First Received on April 7, 2003.   Last Updated on December 16, 2010   History of Changes
Sponsor: Children's Oncology Group
Collaborator: National Cancer Institute (NCI)
Information provided by: National Cancer Institute (NCI)
ClinicalTrials.gov Identifier: NCT00058461
  Purpose

RATIONALE: Chemotherapy drugs, such as ifosfamide, carboplatin, and etoposide, work in different ways to stop cancer cells from dividing so they stop growing or die. Monoclonal antibodies such as rituximab can locate cancer cells and either kill them or deliver cancer-killing substances to them without harming normal cells. Combining ifosfamide, carboplatin, and etoposide with rituximab may kill more cancer cells.

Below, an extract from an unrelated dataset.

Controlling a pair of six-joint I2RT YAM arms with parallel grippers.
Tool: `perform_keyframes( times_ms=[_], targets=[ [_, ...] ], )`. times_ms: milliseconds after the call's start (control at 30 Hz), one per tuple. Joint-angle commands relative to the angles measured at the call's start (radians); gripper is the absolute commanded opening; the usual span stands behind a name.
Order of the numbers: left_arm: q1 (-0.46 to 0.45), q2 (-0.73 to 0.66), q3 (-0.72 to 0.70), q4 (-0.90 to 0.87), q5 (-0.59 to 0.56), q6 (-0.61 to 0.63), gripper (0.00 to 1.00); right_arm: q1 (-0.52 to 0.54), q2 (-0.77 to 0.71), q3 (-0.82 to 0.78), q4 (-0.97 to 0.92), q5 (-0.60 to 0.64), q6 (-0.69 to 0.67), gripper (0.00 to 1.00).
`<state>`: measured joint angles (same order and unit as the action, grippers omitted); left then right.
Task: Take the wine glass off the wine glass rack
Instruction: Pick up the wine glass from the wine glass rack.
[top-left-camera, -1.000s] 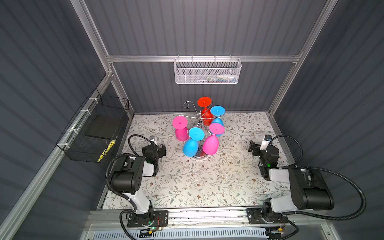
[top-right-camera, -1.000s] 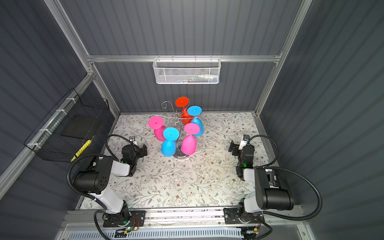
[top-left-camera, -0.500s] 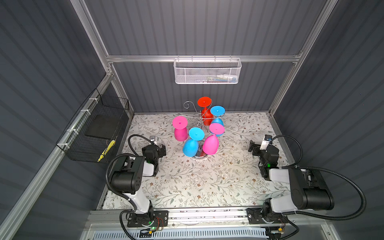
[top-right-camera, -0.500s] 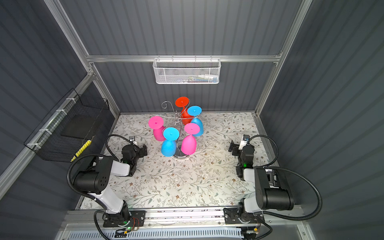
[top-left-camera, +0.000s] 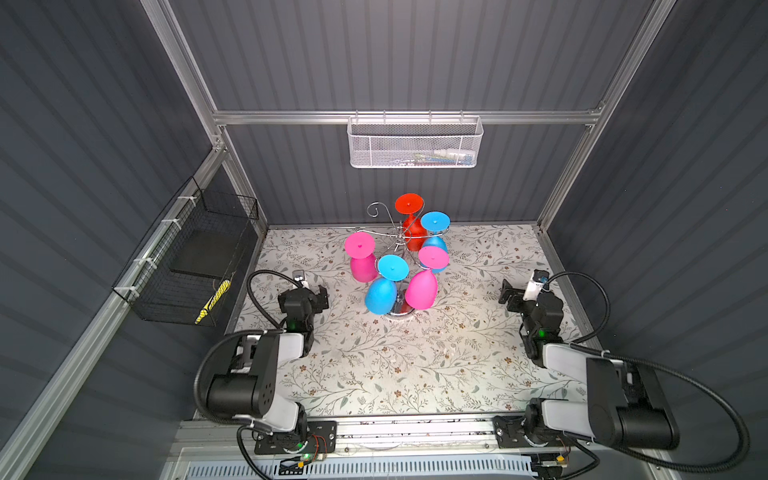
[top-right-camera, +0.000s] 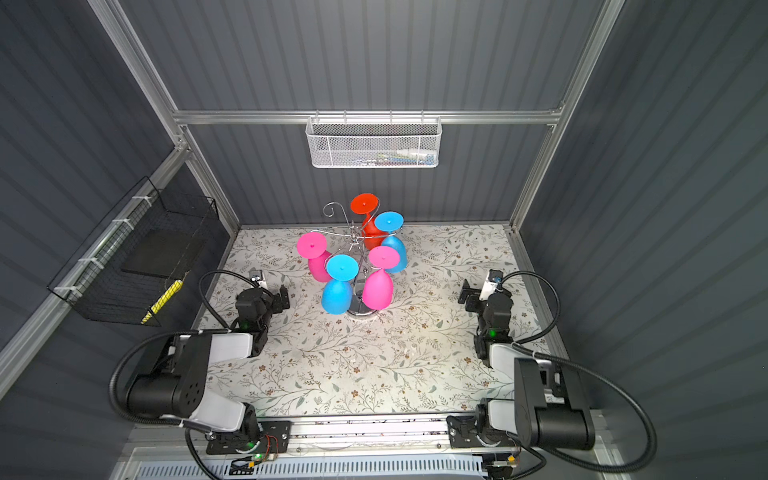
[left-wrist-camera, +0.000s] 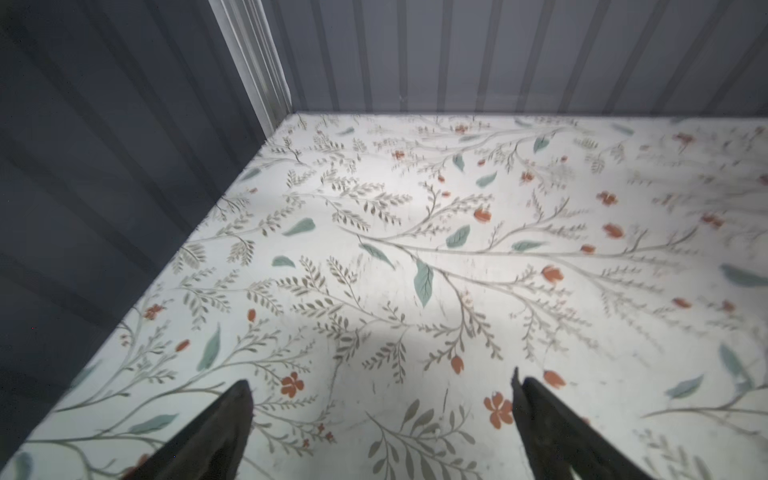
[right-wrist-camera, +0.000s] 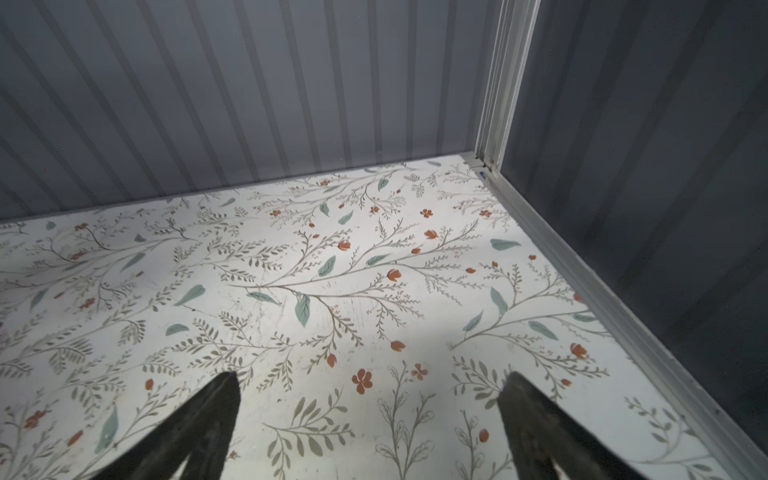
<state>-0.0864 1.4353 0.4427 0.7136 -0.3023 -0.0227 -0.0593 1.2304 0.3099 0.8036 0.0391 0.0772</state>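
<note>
Chrome wine glass rack stands between both end effectors, well apart from each, wine glasses hanging upside down; left end effector and right end effector gape wide, empty, above the worktop.

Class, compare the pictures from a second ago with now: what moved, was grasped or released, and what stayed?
Nothing visibly changed. The left gripper and right gripper stay open and empty, apart from the wine glass rack, where five wine glasses still hang.
</note>
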Motion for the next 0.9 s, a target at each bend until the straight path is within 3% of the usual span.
perform_keyframes(
  times_ms=[0,267,467,867],
  targets=[
    [-0.008,-0.147,0.065,-0.254,-0.018,-0.053,1.0,-0.004,-0.165,0.076,-0.265,-0.025,0.05,0.99],
    [-0.007,-0.325,0.31,-0.773,0.004,-0.091,1.0,-0.002,-0.428,0.331,-0.823,-0.103,0.155,0.99],
    [-0.007,-0.415,0.425,-0.922,0.075,-0.157,1.0,-0.002,-0.45,0.539,-1.132,-0.205,0.227,0.99],
    [-0.007,-0.332,0.789,-1.307,0.381,-0.214,1.0,0.0,-0.434,0.72,-1.362,-0.519,0.344,0.99]
  ],
)
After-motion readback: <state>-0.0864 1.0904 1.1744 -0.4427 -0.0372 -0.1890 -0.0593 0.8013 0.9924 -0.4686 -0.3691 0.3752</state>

PURPOSE: This phase II trial is studying how well rituximab together with ifosfamide, carboplatin, and etoposide works in treating young patients with recurrent or refractory non-Hodgkin's lymphoma or acute lymphoblastic leukemia.


Condition Intervention Phase
Leukemia
Lymphoma
Biological: filgrastim
Biological: rituximab
Drug: carboplatin
Drug: cytarabine
Drug: etoposide
Drug: ifosfamide
Drug: methotrexate
Phase II

Study Type: Interventional
Study Design: Masking: Open Label
Primary Purpose: Treatment
Official Title: A Phase II Study Of Rituximab And ICE Chemotherapy In Children With Recurrent/Refractory B-Cell (CD20+) Non-Hodgkin Lymphoma And B-Cell Acute Lymphoblastic Leukemia

Resource links provided by NLM:


Further study details as provided by National Cancer Institute (NCI):

Primary Outcome Measures:
  • Response [ Designated as safety issue: No ]
  • Relapse-free survival rate [ Designated as safety issue: No ]
  • Toxicity [ Designated as safety issue: Yes ]
  • Mobilization [ Designated as safety issue: No ]
  • Time course of engraftment [ Designated as safety issue: No ]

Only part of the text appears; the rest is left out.